Contrastive Language-Audio Pretraining for Multimodal Representation Learning
Large-scale Contrastive Language-Audio Pretraining with Feature Fusion and Keyword-to-Caption Augmentation
In this paper, we propose a pipeline of contrastivelanguage-audio pretraining to develop an audio representation by combining audio data with natural language descriptions.
Second, we construct a contrastive language-audiopretraining model by considering different audio encoders and text encoders.
We incorporate the feature fusion mechanism and keyword-to-caption augmentation into the model design to further enable the model to process audio inputs of variable lengths and enhance the performance.
Third, we perform comprehensive experiments to evaluate our model across three tasks : text-to-audio retrieval, zero-shot audio classification, and supervised audio classification.

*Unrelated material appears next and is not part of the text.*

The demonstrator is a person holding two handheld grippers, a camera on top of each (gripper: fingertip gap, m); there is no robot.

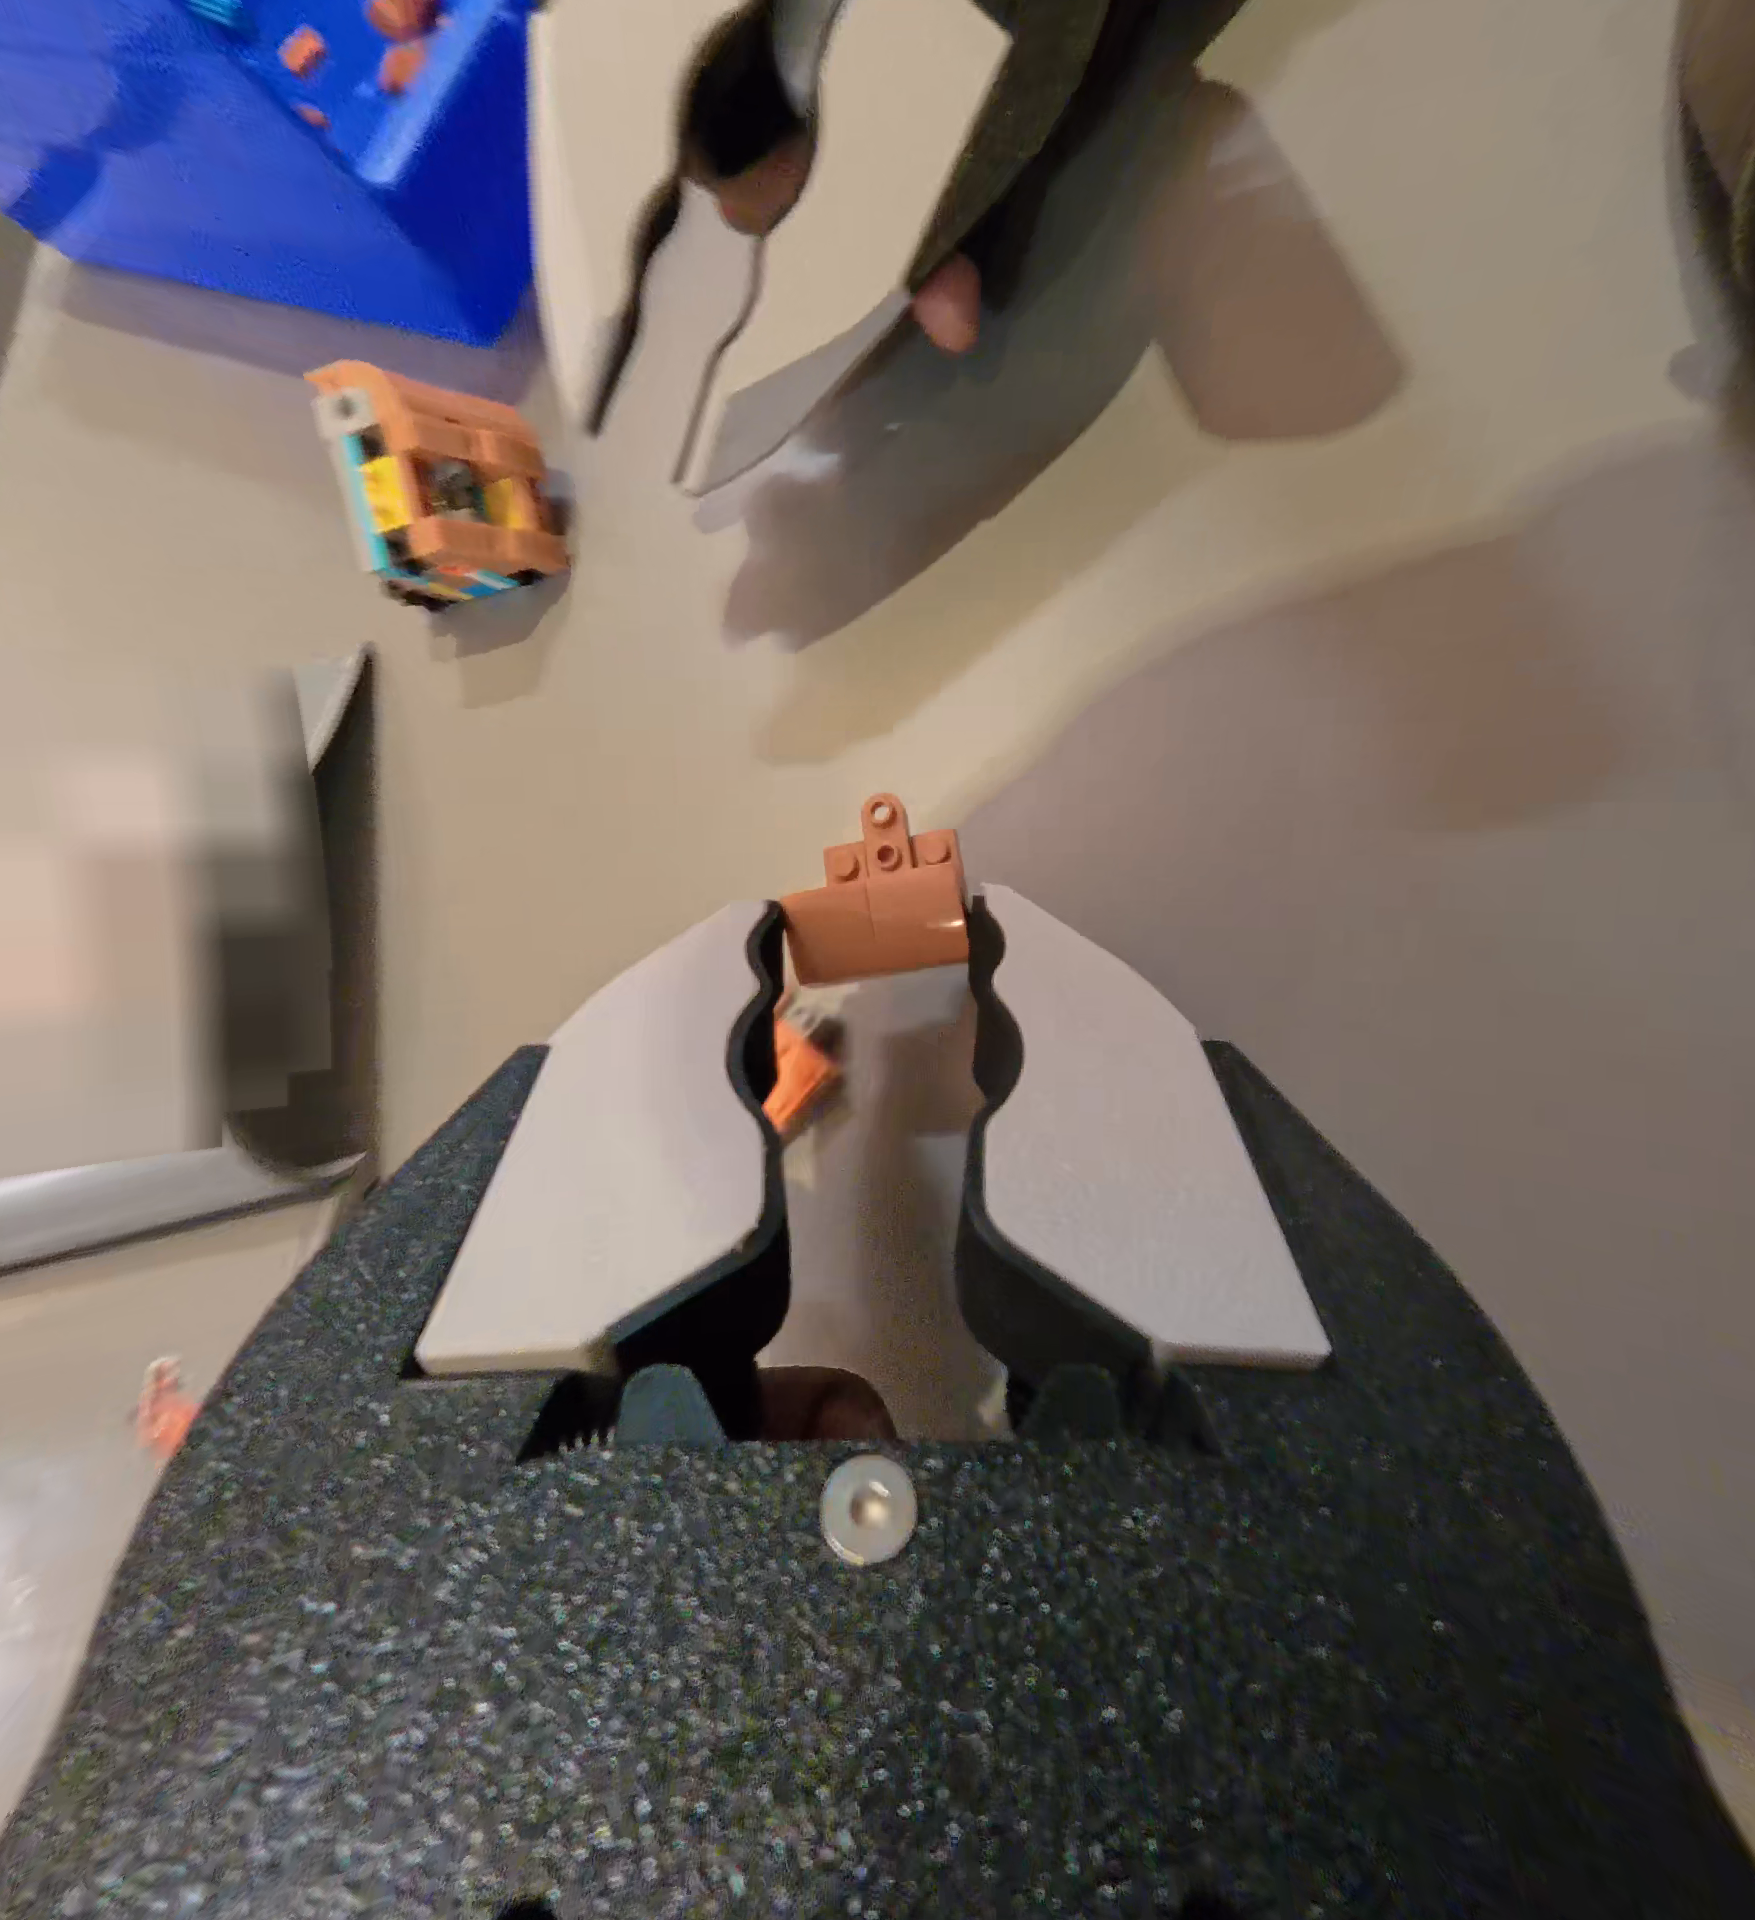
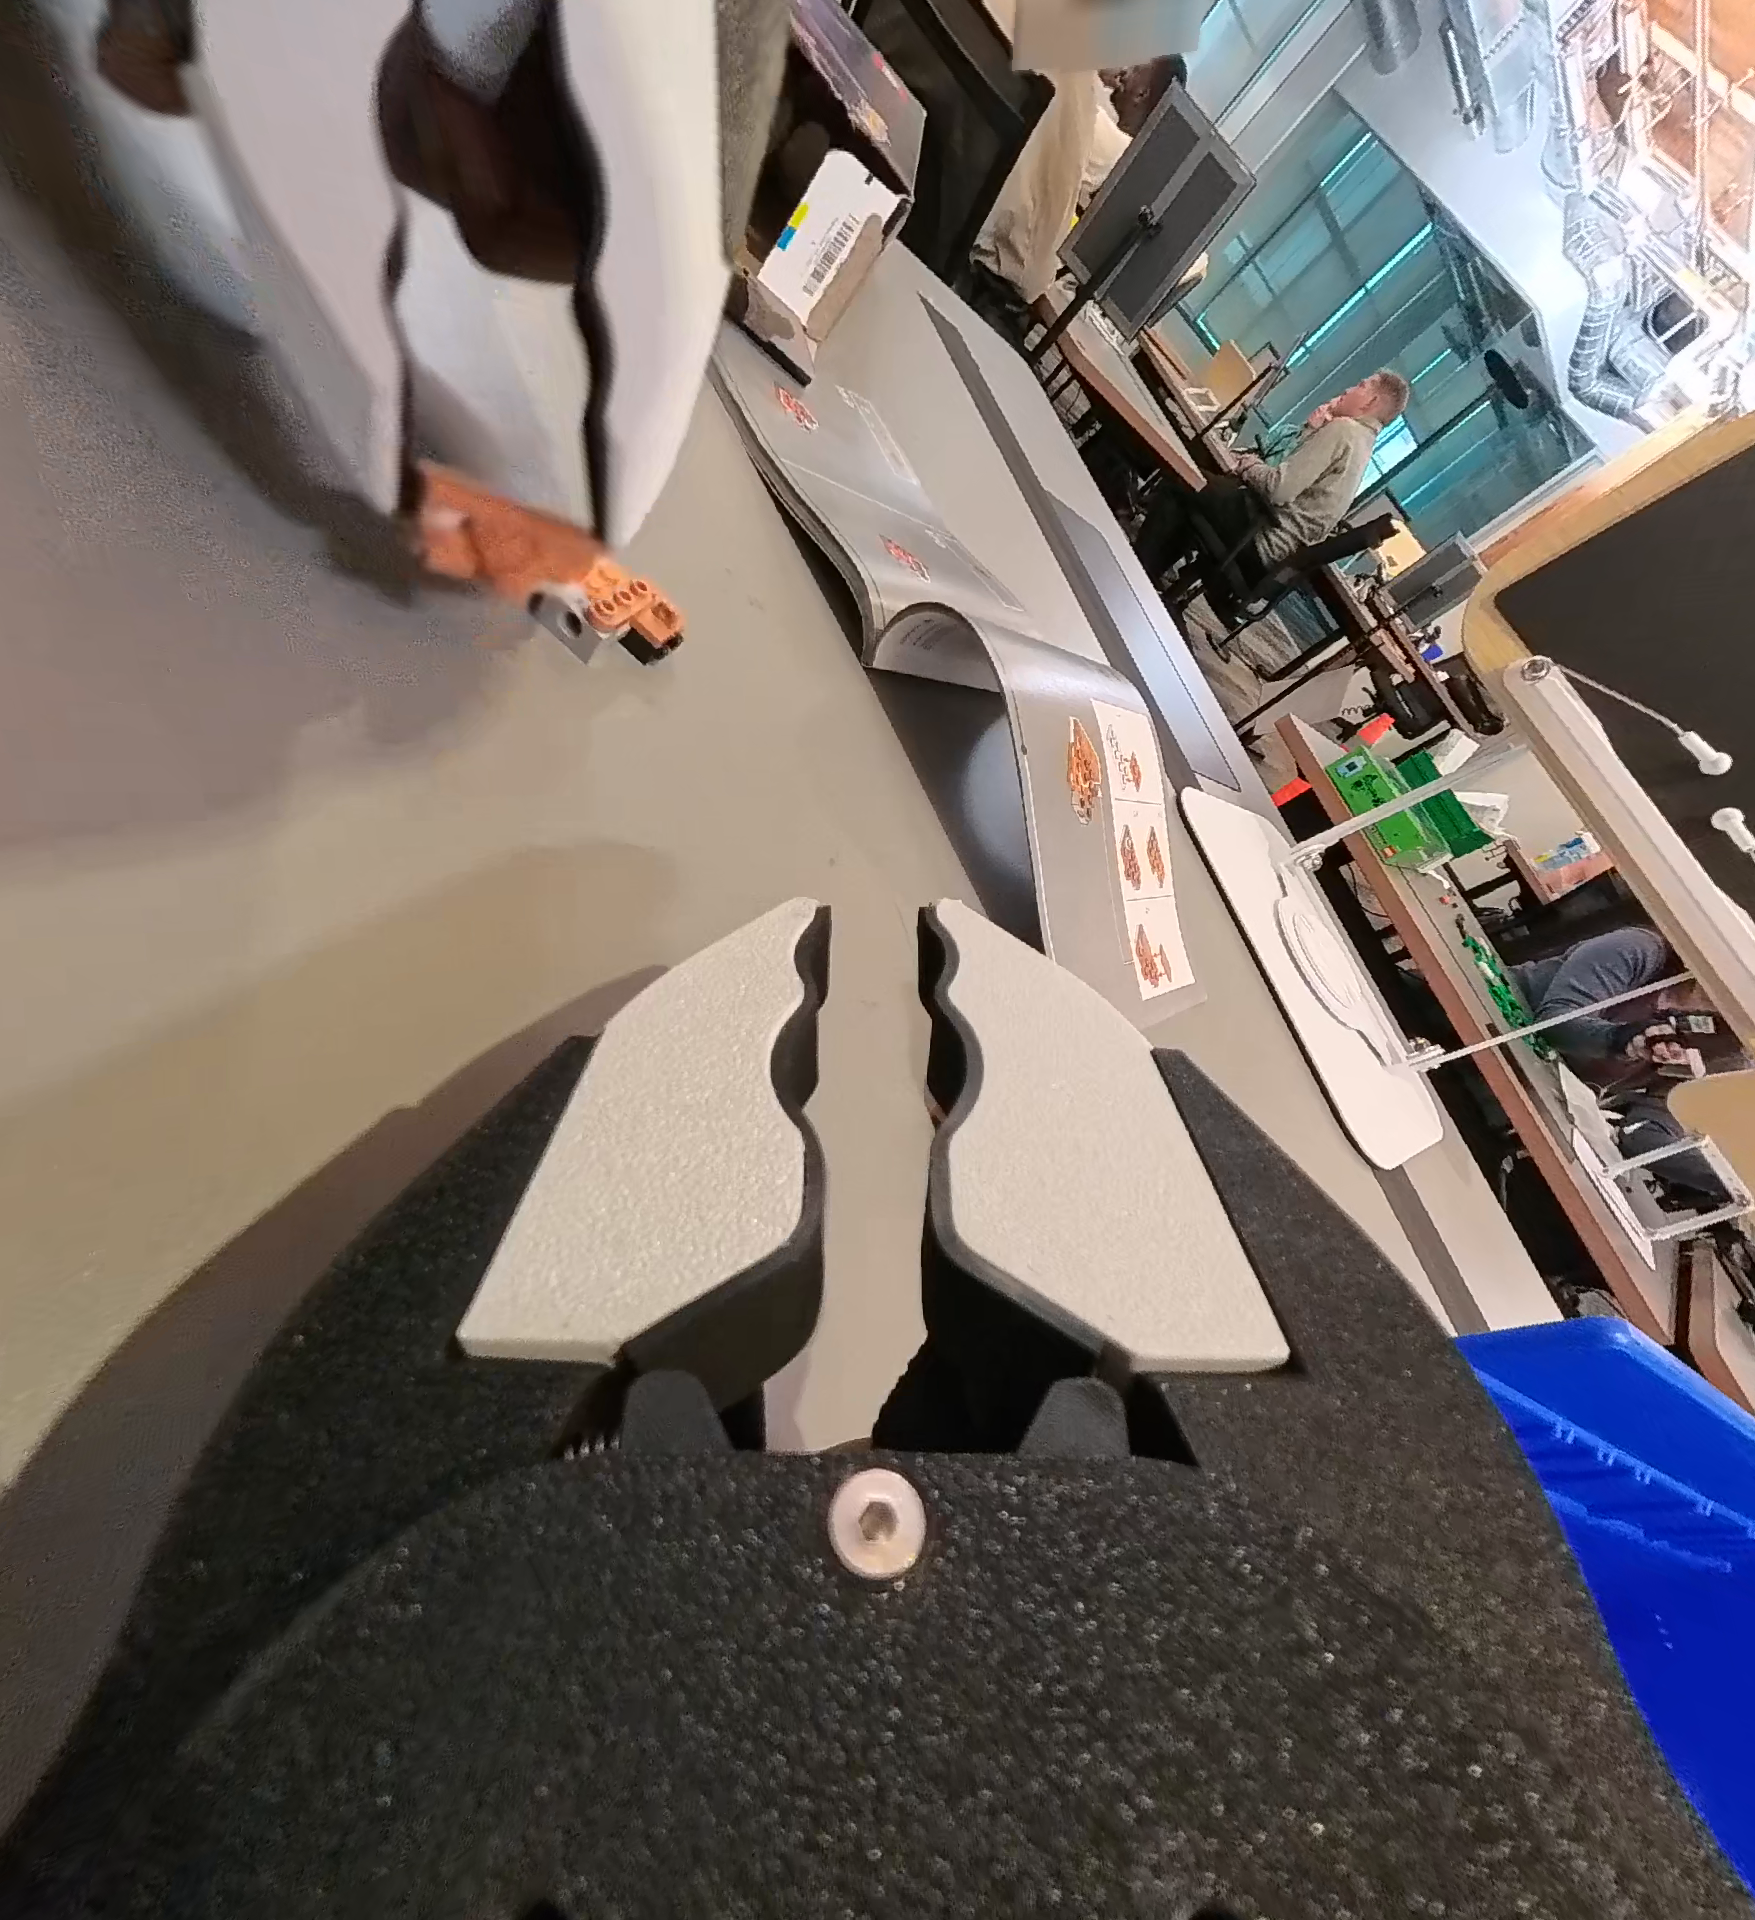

The results demonstrate that our model achieves superior performance in text-to-audio retrieval task and achieves state-of-the-art performance in audio classification tasks.
Authors
Yusong Wu, Ke Chen, Tianyu Zhang, Yuchen Hui, Taylor Berg-Kirkpatrick, Shlomo Dubnov
The contrastive learning paradigm is a successful solution for training a model on large-scale noisy data collected from internet.
Audio is one of the most common information types in the world alongside text and image data.
Similarly to vision, audio and natural languages also contain overlapping information that could be learned together with the related audio to form an audio representation of crossmodal information.
However, different audio tasks typically require finely-annotated data, which limits the amount of available audio data due to the labor-intensive collection procedure.
Consequently, designing an effective audio representation for many audio tasks without requiring a lot of supervision remains a challenge.
Recently proposed contrastive language-audio pretraining model has shown great success in downstream tasks such as text-to-image retrieval and text-guided captioning.
This paper investigates the effectiveness of the learned representation in the downstream task of audio classification.
Result
In this paper, we propose a large-scale audio-text dataset and improvements on current language-audio contrastive learning paradigm.
We show that laion-audio-630, audioset with keyword-to-caption augmentation, and feature fusion effectively leads to better audio understanding, task performance, and enables effective learnings on variable-length data.